Larger cultures… to a point. Switzerland’s linguistic map isn’t what one would call homogeneous. And it’s a federation: they’re homogeneous when it comes to direct democracy, but each canton (some of them quite small in both size and population) sets up things which in pretty much every other country would be set up at the national level, such as immigration laws.
Snowthx and Nava, interesting points. I don’t know much about Neolithic, Bronze Age, or even classical era Alpine cultures, but I’m guessing that a diverse set of populations were either wiped out or deeply assimilated by surrounding powers rather early on, to a degree that didn’t happen in the Caucasus. If this is so, I’ll guess that this is mainly due to the Alps being quite close to a republic-then-empire (the Roman one), and that empire having advanced engineering (roads, etc.) and organized military for its time.
The nearest equivalent for the Caucasus would be the Persian empire, whose heartland was rather more distant to those mountains, and which I think wasn’t quite as advanced as the Romans in the ways I mentioned.
Still, it’s interesting that the Alps are rather exceptional, as a mountainous area without much in the way of remnant ethnia. (Even the Pyrenees have the Basques, for example). In southern Mexico, for example, linguistic diversity and “indigeneity” correspond mainly to mountainous areas (e.g., the sierras of Oaxaca and Chiapas, vs. the plains of Veracruz and Tabasco)…but not always (the Yucatan is flat, but much of it is indigenous…though this also fits the rule, in that the linguistic diversity is low – just one variety of Maya over a large area).

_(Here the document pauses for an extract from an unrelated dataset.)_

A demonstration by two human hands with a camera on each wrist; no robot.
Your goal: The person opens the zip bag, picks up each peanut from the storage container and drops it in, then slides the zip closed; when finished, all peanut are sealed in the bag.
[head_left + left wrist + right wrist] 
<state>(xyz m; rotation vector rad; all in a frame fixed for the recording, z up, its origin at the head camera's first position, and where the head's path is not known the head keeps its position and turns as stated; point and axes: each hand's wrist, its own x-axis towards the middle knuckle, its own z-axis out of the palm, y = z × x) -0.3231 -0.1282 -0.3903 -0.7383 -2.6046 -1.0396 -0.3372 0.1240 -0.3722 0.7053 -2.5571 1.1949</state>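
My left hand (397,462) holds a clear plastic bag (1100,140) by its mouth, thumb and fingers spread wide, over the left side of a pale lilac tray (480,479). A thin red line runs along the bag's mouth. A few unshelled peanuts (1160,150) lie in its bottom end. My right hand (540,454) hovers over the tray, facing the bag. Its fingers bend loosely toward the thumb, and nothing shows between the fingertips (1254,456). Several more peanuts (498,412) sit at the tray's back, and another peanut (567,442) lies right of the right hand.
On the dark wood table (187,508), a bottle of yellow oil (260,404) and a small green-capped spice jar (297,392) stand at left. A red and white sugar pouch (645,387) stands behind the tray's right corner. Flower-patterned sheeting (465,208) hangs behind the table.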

The Alps are more like, say, the Rocky Mountains of the US. If there were diverse ethnic groups there before the arrival of Europeans, I’m not aware of them…but, in any case, such diversity was pretty well eliminated by settlers and in battle, by 1850 or so. (California’s coastal ranges, on the other hand, harbored an astounding ethnic diversity…but this, too, was all but eliminated by around 1880.)
Nothin’ of nothin’, I got confused and deconfused myself.
In the sense that it gave its name to several plants and plant families of the region, including the Colchicum crocuses that the drug is derived from.